If these people actually believe this then we are doomed!
The next time there actually is a wave of epidemic Flu, be it later this year, or in the years to come, you can bet that in the Blue areas of this country most dominated by the cult of Covid prevention measures, these same measures (which had no effect at stopping Covid) will once again be put in place.
In some ways I can understand how these Public Health people think. If you truly believed you could save 30,000 to 70,000 lives a year, how could you live with yourself if you didn’t take every action possible to try? The problem is these people appear blind to the actual data. What possible mechanism would allow all the measures we employed over the last year to be completely ineffective against Covid and yet 100 percent effective against Flu? And how can our Public Health establishment ignore the counterfactuals of Florida, Sweden, Brazil, et al?
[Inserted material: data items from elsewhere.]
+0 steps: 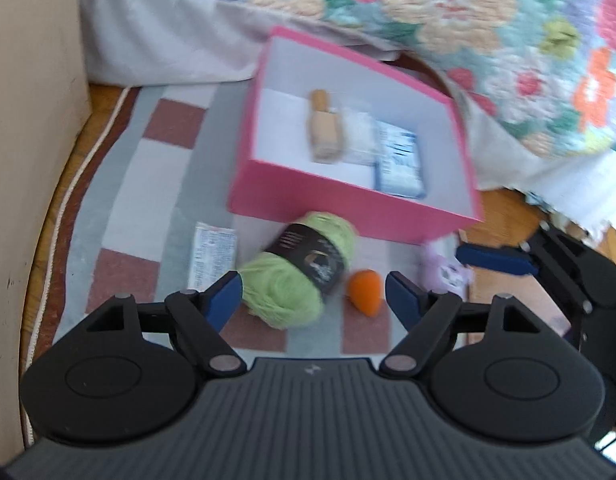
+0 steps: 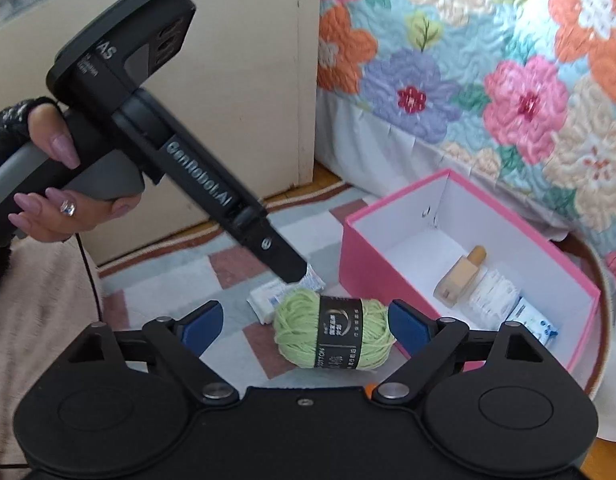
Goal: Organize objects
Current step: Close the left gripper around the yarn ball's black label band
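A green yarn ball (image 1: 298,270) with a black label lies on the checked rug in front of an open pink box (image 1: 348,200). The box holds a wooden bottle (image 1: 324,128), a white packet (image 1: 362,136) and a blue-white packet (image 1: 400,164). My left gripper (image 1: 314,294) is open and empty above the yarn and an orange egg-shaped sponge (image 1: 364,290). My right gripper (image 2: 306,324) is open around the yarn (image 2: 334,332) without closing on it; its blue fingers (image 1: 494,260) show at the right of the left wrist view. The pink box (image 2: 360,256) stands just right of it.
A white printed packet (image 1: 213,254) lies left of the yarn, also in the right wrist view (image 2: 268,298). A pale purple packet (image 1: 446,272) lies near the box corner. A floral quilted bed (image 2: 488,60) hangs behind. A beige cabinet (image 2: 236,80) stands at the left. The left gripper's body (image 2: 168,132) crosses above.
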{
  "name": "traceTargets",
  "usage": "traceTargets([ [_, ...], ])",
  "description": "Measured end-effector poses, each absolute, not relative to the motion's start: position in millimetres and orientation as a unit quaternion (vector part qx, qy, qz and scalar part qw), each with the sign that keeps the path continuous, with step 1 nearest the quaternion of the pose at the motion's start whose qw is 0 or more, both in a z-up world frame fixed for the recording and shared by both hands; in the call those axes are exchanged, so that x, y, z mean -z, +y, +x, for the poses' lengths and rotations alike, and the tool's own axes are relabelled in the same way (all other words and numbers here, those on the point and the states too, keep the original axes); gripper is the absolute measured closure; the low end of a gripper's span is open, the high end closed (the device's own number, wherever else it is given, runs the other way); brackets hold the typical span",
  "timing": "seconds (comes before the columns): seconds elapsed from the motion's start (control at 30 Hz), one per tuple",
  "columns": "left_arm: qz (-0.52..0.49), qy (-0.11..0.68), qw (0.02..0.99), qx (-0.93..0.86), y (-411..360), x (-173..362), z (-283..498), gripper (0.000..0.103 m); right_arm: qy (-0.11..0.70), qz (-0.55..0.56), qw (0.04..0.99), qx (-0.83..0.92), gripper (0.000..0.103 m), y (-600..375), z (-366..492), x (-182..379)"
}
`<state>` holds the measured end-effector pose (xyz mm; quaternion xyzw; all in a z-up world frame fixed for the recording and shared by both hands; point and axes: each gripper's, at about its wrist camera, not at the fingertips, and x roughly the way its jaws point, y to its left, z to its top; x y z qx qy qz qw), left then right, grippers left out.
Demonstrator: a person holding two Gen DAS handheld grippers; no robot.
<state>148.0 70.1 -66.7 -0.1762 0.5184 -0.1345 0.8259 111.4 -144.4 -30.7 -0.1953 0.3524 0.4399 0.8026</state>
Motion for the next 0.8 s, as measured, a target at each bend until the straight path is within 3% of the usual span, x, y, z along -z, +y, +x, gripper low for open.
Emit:
traceTargets([
  [0.4,-0.242,0.530,0.805,0.114,63.4,124.9,169.8,0.025,0.363,-0.277,0.787,-0.415,0.011,-114.2,140.3,96.0],
  [0.6,-0.222,0.542,0.805,0.094,62.3,141.6,178.7,0.028,0.371,-0.281,0.784,-0.411,0.011,-114.9,150.5,119.1],
  [0.7,-0.230,0.540,0.804,0.094,62.8,147.7,176.9,0.043,0.372,-0.285,0.783,-0.410,0.010,-113.0,159.0,128.7],
  [0.8,-0.253,0.534,0.800,0.104,63.9,152.4,175.5,0.046,0.380,-0.258,0.784,-0.418,0.007,-114.4,167.5,133.7],
])
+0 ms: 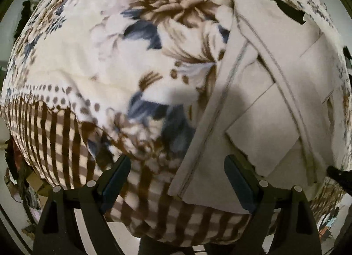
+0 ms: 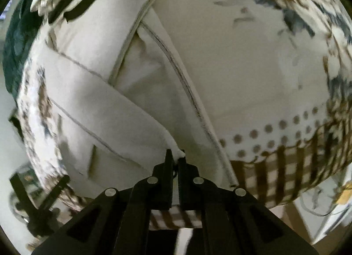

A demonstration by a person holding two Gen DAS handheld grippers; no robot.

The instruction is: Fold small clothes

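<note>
A beige garment [image 1: 270, 110] with grey stitched seams lies partly folded on a floral blanket [image 1: 92, 57]. My left gripper [image 1: 177, 167] is open, its jaws wide apart, hovering over the garment's near left edge and holding nothing. In the right wrist view the same garment [image 2: 105, 101] fills the left half. My right gripper [image 2: 175, 156] is shut on a pinched corner of the garment, which rises in a fold from the fingertips [image 2: 169, 156]. The other gripper shows as a dark shape at the lower left of the right wrist view [image 2: 37, 202].
The blanket [image 2: 253, 68] has brown and blue flowers, a dotted band and a brown checked border [image 1: 55, 140] at its near edge. A dark green cloth [image 2: 15, 41] lies at the far left. Black patches [image 1: 281, 2] show beyond the garment's far end.
</note>
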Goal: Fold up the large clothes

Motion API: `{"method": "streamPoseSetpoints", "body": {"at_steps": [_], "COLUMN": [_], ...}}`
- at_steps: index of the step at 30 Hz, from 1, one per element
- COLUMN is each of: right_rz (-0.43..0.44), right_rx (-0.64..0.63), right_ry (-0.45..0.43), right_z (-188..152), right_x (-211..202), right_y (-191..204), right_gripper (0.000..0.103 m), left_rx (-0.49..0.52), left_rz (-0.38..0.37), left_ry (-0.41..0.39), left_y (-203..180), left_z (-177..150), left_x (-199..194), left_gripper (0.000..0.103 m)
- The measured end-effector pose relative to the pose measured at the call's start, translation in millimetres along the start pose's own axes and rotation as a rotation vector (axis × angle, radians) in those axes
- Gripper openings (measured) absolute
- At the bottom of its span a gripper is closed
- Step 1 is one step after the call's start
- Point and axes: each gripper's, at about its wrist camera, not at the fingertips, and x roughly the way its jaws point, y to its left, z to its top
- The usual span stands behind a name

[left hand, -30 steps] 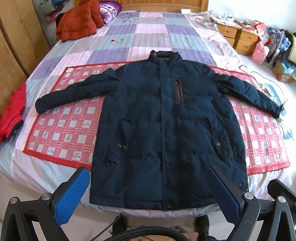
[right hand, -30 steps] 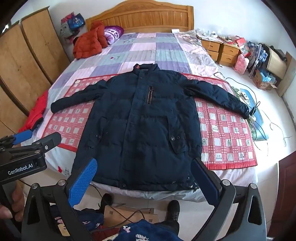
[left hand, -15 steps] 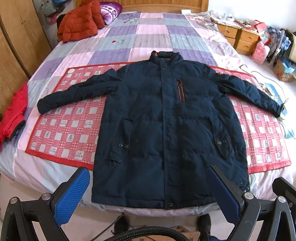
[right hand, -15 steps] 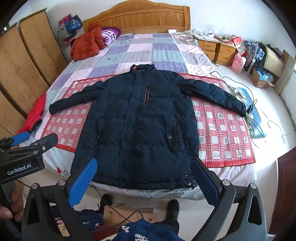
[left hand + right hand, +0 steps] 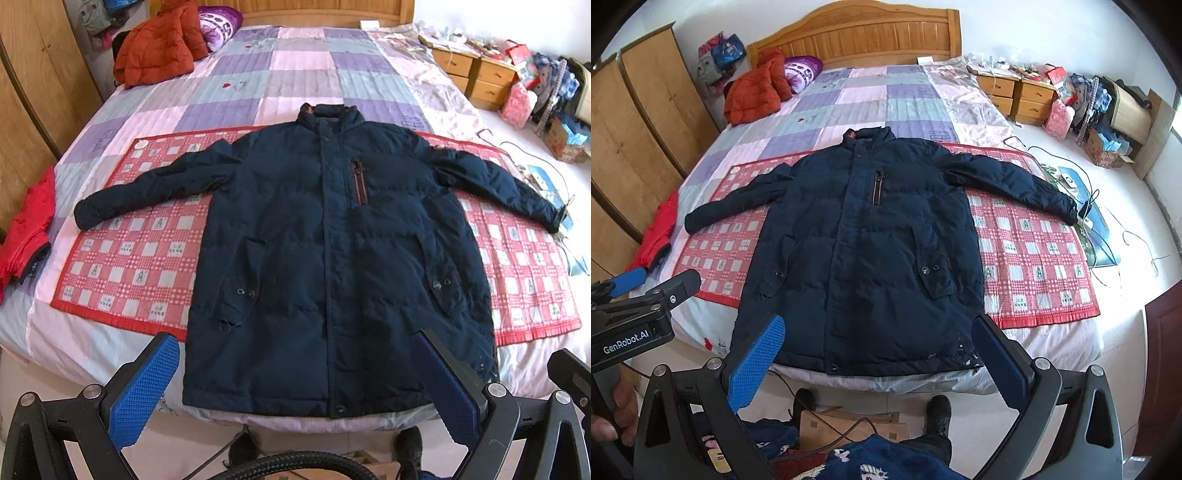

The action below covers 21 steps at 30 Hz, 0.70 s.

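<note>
Left wrist view shows the navy padded coat (image 5: 332, 258) lying face up and zipped on the bed (image 5: 306, 70), collar toward the headboard (image 5: 864, 40), both sleeves spread wide. Under the coat lies a red checked mat (image 5: 140, 251), showing on either side of the body. The coat's hem reaches the foot edge of the bed and slightly overhangs it. One cuff reaches the bed's side edge beside the floor cables (image 5: 1082, 184). Beyond the collar the quilt is bare up to an orange jacket (image 5: 159, 44). The left gripper (image 5: 295, 387) and the right gripper (image 5: 879, 365) hover off the coat's hem, jaws spread wide, holding nothing. A red garment (image 5: 26, 229) hangs off the bed's other side edge.
</note>
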Motion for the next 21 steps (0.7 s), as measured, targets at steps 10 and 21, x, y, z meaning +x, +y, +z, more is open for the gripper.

We never used to expect simple distancing restrictions to have this magnitude of effect. Moreover, the fact that masks were ineffective against Flu used to be established science! Now admitting that masks don’t work is verboten…
This is why it’s so important that we understand and admit to the true reasons for why the flu went away this last year.
If we don’t, then in the years to come, based on the belief that we can now stop the Flu by simply wearing a mask or closing schools and restaurants, these actions will be mandated again. Does anyone want to bet that San Francisco and Los Angeles will issue mask mandates the next time there is a flu season? Will children ever be able to breathe freely during the winter in these cities again? How long until the Flu shot becomes mandatory?
We must demand that our leaders admit to the obvious facts: We aren’t the ones in charge. We simply don’t have the power to bend respiratory viruses to our will. Thinking otherwise is the Illusion of Control. And it’s important that this fact becomes clear, because if it doesn’t, and if we continue down this path where our leaders feel they have the power to shape nature and feel they will be judged based on the outcomes of flu seasons, we will continue to live in a society marred by restrictions and mandates for years to come. That’s not the world I want to live in.